Mnie też ugryzł kilka razy. Tylko kapkę w inny sposób, ale widać że szuka w tym rozładowania dla emocji.
Tylko do mnie podchodzi, patrzy mi głęboko w oczy, ja do niego się odzywam miło i łagodnie, wyciągam rękę, on się ociera i nagle CHAPS!. Przeważnie gryzie delikatnie lub częściej liże/ciumka, ale jak się wkurzy to potrafi nawet z tego być krwiak.
Wczoraj rzucił się też na mnie bo... stanęłam przed kalendarzem i wpatrywałam się w daty. Na to Kapitan skoczył na stół, spojrzał na mnie zmrużonymi oczami , uderzył kilka razy ogonem o stół i skoczył mi na rękę niczym rozjuszony pitbull. Tak się wbił że nie mogłam go odczepić, więc w akcie desperacji pacnęłam go w łeb. Odsunął się ode mnie, spojrzał złowrogo i odszedł. Przeszedł miarkę, więc dostał już z tego wszystkiego tabletkę uspokajającą, którą mi kiedyś polecono. To chyba mu pomogło.

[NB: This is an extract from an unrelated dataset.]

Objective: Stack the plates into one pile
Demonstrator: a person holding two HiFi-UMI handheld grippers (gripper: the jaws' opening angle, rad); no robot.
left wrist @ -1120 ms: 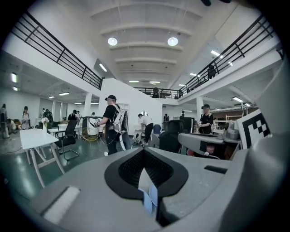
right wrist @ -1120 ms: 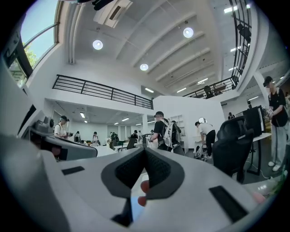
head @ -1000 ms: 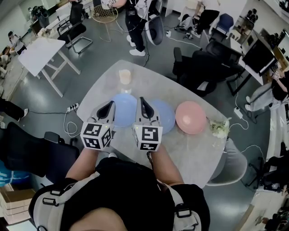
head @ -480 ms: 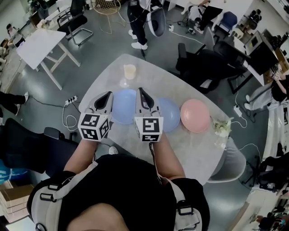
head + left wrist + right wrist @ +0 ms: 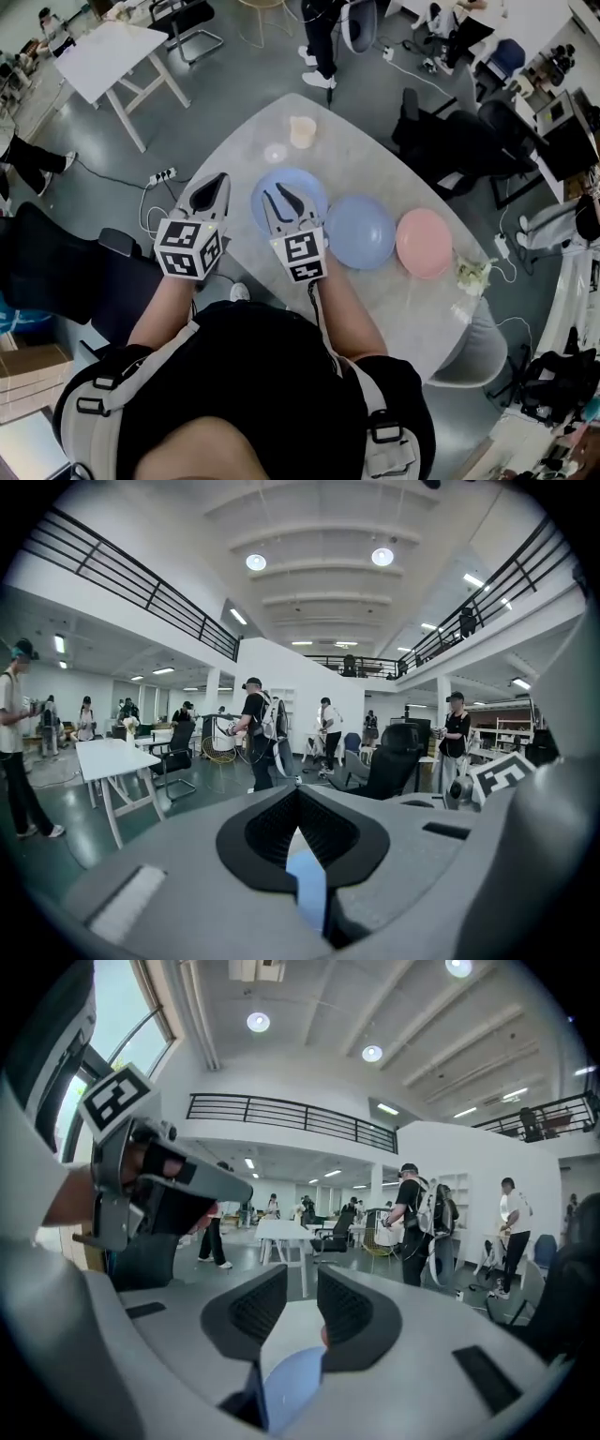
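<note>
Closest to the person, at the near edge of the pale grey rounded table (image 5: 375,169), both handheld grippers point forward over the work. The left gripper (image 5: 216,180) hovers just beside the left rim of the nearest plate with its jaws pressed together at the tips and nothing between them. The right gripper (image 5: 284,200) sits above that same light-blue round plate (image 5: 311,187), jaws spread apart and empty, the plate's surface showing through the gap. None of the three plates is stacked yet: just beside the first lies a darker blue round plate (image 5: 361,232), and next to that a pink round plate (image 5: 424,244), all flat on the table in a row. Farther back stand a pale cup (image 5: 302,131) and a small clear object (image 5: 275,153) I cannot identify. The risk, as I judge it, lies in the grasp: the spread jaws look to be over the plate's middle, not its rim, so clenching there would catch nothing or scrape the glaze. A shallow bite on the rim could let the plate tilt and slip out in transit, or clip the neighbouring plate. A forward push might slide it toward the cup. The left gripper, clenched as it is, cannot steady anything until it lets go.
</note>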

W nocy spał na mnie dotykając mnie co chwila łapkami po twarzy. To takie jego " jak mnie kochasz to zwracaj na mnie uwagę cały czas". On musi wiedzieć, że jest ważny, że patrzę na niego. Jak zasypiam to wchodzi na mnie i pierw po mnie przechodzi, podchodzi do twarzy i patrzy mi w oczy z uwielbieniem a potem układa się, ale tak żebyśmy sie dotykali. Najlepiej jak położę na nim rękę lub otoczę go.
Dziś już jest spokojniejszy ale dalej jest przylgnięty do mnie. Musimy cały czas być razem bo inaczej zaczyna miauczeć.
Z nim to się można wykończyć.
Niestety ta akcja mnie znowu zmotywowała do zbierania kasy na behawiorystę.